Trabalhadora que sofreu preconceito de supervisora por motivo religioso vai ser indenizada.

Uma trabalhadora de uma loja de ótica e eletrônicos de Goiânia vai receber indenização por danos morais por ter sofrido assédio moral no trabalho em razão de ser adepta da religião espírita. A Terceira Turma do TRT de Goiás negou recurso da empresa e manteve a decisão do juízo da 9ª Vara do Trabalho de Goiânia. Os julgadores entenderam que, por atingir fundamentalmente bens incorpóreos, não é necessário que a vítima prove a efetiva existência da lesão, bastando a presteza em comprovar o fato lesivo ao patrimônio moral.

Na inicial, a trabalhadora relatou que foi vítima de perseguição religiosa por parte da supervisora, que fazia comentários incessantes e insistentes, inclusive na frente de outros empregados, na tentativa de fazer com que ela mudasse de religião. Segundo a trabalhadora, isso a fazia se sentir humilhada diante dos colegas. Ela relatou que a perseguição ocorria pelo fato de ela ser espírita e a supervisora evangélica.

A relatora do processo, desembargadora Rosa Nair Reis, concluiu, após análise dos depoimentos testemunhais constantes dos autos, que de fato foi desnecessária a exposição vexatória da obreira. Uma das testemunhas confirmou que a supervisora disse que, em razão da religião da trabalhadora, a loja estava com um peso, com uma aura ruim, como se a obreira tivesse feito algo que interferisse nas vendas da empresa.

Outra testemunha, que disse ser evangélica, afirmou que respeita a opção religiosa da colega, mas que a supervisora não respeitava.
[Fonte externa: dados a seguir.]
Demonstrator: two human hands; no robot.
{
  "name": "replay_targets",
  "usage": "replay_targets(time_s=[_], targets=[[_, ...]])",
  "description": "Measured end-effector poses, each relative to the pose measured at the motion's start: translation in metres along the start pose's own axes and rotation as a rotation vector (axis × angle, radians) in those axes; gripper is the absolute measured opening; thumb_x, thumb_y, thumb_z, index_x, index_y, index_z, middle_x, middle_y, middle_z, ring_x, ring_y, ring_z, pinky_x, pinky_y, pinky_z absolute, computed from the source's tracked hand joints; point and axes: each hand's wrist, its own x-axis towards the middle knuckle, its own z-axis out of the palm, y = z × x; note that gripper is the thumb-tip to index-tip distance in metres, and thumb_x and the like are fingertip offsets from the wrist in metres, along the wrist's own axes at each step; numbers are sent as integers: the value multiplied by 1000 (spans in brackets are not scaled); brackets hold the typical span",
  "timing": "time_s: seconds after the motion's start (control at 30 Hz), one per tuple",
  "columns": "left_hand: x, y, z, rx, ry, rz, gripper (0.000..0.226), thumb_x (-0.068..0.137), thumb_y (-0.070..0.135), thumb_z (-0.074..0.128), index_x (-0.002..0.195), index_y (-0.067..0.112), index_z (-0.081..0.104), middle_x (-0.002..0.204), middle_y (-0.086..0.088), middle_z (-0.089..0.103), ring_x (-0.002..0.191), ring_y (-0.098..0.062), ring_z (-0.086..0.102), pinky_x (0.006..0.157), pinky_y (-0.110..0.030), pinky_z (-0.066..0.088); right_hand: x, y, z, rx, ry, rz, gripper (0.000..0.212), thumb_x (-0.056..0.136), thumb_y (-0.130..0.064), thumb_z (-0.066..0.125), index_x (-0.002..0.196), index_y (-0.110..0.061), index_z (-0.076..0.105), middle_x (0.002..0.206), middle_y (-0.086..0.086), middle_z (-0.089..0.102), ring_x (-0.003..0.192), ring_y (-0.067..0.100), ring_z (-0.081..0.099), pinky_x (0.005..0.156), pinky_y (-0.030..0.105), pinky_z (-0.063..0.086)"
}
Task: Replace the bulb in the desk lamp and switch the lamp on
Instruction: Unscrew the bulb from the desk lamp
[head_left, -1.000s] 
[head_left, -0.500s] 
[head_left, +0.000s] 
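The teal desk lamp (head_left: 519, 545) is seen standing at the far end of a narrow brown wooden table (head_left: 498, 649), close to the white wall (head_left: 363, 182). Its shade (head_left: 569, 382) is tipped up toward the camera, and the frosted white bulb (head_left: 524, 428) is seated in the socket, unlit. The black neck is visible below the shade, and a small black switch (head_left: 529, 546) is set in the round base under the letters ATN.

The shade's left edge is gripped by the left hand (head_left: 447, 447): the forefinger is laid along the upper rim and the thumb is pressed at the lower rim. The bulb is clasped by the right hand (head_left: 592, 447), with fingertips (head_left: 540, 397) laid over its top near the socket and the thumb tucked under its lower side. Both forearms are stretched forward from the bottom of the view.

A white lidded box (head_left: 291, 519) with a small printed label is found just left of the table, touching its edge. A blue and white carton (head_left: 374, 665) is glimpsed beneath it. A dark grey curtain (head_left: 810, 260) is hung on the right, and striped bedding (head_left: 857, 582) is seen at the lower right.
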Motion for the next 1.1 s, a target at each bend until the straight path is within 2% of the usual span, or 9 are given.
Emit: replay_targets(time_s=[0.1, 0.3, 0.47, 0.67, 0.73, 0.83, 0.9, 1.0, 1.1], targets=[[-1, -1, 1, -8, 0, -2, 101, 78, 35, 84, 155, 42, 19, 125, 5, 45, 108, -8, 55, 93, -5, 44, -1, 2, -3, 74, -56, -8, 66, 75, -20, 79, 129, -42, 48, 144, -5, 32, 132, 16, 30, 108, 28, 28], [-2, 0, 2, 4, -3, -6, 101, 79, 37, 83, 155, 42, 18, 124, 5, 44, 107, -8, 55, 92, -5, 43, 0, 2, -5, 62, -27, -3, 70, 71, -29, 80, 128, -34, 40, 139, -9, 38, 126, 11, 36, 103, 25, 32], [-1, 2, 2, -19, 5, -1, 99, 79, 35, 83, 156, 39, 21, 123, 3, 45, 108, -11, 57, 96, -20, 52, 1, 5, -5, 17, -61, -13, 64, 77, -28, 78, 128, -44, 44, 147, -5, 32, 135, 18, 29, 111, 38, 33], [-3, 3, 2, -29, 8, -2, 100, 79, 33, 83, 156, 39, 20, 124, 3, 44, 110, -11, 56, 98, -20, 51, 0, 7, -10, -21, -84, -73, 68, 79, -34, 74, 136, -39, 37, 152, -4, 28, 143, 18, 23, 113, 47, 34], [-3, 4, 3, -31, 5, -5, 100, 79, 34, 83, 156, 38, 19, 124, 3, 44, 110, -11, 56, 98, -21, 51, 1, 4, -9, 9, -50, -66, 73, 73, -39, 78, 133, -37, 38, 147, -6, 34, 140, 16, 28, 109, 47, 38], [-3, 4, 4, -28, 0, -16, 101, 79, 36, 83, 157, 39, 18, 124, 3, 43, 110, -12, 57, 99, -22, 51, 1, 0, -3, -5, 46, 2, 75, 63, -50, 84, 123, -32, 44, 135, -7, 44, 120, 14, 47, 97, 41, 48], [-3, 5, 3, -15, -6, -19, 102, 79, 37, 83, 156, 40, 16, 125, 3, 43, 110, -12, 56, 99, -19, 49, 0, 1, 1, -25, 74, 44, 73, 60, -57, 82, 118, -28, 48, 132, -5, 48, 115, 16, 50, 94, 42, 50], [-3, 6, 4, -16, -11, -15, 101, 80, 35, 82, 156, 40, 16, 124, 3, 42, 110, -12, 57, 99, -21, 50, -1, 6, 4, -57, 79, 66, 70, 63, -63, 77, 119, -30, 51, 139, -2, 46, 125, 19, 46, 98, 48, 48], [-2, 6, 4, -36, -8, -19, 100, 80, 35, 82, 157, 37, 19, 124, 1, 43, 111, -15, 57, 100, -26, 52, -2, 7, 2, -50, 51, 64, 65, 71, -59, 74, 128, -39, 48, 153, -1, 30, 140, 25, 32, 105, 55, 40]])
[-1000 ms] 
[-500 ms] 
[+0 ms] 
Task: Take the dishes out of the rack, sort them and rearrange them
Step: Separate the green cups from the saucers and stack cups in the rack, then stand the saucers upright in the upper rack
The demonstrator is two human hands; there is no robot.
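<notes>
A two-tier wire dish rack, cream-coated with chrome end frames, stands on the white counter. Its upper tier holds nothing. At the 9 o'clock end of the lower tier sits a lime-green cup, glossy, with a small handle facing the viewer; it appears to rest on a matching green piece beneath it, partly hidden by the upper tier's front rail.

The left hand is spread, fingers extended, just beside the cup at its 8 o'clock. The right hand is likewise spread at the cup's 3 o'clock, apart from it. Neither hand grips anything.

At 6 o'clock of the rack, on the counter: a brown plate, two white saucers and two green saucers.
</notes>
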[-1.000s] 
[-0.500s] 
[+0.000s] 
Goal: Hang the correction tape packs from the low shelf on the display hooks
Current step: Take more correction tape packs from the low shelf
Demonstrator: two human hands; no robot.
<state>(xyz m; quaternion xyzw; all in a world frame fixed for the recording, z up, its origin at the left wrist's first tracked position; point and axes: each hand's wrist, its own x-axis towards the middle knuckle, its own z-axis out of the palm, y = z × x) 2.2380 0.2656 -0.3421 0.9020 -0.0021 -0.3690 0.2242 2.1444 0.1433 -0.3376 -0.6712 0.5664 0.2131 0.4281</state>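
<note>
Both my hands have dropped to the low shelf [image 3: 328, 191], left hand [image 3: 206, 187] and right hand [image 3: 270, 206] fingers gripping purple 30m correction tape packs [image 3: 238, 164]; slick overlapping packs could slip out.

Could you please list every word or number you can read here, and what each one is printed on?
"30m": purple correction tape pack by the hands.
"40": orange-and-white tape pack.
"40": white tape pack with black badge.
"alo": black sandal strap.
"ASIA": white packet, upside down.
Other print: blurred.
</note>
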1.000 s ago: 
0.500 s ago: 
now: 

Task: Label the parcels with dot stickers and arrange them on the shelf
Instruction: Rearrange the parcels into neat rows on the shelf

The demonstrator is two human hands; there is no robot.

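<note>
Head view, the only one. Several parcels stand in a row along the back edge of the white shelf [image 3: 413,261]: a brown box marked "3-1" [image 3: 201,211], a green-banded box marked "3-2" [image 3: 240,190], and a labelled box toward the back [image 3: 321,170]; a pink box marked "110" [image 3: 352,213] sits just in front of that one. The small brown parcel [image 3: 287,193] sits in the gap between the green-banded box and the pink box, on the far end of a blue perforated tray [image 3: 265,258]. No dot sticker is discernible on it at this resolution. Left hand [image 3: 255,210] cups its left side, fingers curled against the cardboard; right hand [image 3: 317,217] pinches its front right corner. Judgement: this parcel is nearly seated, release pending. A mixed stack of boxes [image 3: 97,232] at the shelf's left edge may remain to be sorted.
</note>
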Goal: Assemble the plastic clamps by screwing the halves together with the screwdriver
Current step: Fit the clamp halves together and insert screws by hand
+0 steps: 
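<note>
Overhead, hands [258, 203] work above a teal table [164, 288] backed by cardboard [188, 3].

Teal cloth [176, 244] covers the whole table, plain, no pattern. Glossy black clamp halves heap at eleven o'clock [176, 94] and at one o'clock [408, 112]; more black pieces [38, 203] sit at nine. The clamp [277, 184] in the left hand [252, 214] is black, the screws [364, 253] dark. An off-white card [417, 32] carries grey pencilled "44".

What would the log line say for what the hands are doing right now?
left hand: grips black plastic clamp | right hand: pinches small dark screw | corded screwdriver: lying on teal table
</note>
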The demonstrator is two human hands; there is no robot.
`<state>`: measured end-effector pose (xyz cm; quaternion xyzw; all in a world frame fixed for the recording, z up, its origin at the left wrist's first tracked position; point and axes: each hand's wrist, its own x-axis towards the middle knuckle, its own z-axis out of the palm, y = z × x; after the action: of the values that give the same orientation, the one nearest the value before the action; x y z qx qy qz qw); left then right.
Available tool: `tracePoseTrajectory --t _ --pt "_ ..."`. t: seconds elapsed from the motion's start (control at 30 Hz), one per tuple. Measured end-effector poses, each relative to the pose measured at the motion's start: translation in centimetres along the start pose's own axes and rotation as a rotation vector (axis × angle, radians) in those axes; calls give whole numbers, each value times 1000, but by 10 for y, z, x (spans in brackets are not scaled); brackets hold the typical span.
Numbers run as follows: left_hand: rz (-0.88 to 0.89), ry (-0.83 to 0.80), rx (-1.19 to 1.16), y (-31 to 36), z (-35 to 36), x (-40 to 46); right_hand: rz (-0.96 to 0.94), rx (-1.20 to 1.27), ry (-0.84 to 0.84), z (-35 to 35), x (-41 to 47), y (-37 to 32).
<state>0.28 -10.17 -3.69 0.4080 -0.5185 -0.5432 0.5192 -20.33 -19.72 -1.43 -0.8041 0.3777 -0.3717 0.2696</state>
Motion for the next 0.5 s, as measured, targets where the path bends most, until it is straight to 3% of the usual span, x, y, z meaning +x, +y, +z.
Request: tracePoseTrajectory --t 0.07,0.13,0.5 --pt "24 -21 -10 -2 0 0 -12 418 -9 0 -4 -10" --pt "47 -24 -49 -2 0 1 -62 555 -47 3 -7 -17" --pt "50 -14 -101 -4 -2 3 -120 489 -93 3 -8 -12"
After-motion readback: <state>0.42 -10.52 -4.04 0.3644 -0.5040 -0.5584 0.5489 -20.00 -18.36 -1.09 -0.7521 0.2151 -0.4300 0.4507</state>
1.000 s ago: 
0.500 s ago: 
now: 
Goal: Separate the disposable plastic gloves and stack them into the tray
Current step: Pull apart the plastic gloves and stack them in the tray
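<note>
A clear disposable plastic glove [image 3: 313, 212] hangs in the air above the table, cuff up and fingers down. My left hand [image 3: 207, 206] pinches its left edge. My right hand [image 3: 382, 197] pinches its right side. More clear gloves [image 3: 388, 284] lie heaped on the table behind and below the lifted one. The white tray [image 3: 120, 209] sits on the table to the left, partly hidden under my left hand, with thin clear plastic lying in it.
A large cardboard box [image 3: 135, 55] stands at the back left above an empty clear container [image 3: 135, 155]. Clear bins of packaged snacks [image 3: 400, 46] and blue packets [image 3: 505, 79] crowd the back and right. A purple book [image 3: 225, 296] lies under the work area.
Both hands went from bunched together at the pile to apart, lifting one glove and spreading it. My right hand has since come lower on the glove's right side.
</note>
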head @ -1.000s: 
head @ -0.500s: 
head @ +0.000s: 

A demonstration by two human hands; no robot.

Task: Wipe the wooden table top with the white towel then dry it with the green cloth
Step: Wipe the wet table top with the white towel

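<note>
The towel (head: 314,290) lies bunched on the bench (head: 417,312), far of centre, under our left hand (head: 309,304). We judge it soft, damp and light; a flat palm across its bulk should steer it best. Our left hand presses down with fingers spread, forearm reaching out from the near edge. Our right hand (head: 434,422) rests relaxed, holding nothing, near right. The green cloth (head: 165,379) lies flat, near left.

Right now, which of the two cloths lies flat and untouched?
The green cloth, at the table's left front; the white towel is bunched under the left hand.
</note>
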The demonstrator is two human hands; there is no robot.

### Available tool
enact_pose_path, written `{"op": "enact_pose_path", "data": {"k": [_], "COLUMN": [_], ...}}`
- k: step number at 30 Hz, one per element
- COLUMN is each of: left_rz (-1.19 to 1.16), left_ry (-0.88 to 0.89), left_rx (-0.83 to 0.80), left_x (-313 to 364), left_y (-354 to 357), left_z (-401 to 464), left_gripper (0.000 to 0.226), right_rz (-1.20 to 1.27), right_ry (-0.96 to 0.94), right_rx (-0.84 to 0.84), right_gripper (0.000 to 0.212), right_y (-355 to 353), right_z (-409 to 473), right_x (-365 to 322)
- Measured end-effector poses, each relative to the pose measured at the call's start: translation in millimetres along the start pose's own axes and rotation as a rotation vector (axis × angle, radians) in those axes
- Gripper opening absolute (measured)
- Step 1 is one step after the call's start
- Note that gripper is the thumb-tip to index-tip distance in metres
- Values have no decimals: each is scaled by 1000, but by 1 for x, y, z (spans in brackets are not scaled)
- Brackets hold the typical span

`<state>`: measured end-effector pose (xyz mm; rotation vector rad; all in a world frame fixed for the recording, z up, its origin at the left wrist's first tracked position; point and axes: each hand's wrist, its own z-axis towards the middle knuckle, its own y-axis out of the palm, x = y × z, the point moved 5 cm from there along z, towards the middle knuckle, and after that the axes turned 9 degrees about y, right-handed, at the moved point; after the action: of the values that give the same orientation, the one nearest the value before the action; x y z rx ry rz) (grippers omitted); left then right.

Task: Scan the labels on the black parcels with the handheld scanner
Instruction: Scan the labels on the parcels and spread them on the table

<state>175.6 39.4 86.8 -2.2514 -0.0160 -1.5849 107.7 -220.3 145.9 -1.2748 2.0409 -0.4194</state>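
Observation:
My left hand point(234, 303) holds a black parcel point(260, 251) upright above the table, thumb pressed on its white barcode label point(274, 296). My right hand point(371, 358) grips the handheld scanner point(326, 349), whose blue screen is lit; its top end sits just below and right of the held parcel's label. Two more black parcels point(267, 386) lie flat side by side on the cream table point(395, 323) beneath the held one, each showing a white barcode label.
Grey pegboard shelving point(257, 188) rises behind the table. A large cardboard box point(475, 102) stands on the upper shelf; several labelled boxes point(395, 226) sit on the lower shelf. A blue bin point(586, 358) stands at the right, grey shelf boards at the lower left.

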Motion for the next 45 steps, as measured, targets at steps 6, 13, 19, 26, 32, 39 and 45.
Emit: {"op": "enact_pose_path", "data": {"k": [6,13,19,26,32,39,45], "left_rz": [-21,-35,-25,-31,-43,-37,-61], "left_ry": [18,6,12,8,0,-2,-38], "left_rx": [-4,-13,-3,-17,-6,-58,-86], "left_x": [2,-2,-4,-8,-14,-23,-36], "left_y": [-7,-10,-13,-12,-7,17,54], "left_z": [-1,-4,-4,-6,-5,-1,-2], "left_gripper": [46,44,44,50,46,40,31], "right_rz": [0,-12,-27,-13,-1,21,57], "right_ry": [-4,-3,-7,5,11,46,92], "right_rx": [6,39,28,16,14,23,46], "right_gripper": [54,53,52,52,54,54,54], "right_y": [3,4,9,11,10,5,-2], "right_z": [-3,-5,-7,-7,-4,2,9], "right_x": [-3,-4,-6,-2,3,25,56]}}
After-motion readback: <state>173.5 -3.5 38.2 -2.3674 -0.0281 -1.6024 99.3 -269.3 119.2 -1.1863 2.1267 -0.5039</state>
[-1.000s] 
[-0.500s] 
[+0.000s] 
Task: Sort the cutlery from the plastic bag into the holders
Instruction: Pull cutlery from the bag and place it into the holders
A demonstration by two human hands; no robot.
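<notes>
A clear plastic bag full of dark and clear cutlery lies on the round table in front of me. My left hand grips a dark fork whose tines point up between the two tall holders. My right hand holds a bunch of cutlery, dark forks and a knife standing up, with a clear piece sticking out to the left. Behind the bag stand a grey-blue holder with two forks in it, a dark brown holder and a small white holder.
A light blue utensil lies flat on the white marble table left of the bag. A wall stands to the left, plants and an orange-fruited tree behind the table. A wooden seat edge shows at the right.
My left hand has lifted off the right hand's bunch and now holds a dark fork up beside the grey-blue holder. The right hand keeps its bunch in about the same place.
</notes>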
Segundo ela, a supervisora chegou a comentar que a equipe de vendas estava muito pesada em razão da opção religiosa da reclamante e pediu sua ajuda com orações. Afirmou que esse comentário também foi feito durante reunião de equipe do Setor de Imagem e que na ocasião a trabalhadora ficou muito sem graça.

Assim, com base nos depoimentos testemunhais, a desembargadora Rosa Nair considerou caracterizada a alegada perseguição religiosa e a exposição vexatória e desnecessária, desafiadora da indenização correspondente. A magistrada observou, no entanto, quanto ao valor da indenização, que devem ser levados em conta a extensão do dano, a gravidade da conduta, a repercussão social do fato e a condição econômica das partes. Dessa forma, com base nos princípios da razoabilidade e da proporcionalidade, o valor inicial foi minorado de R$ 5 mil para R$ 3 mil, valor razoável e compatível com o dano sofrido.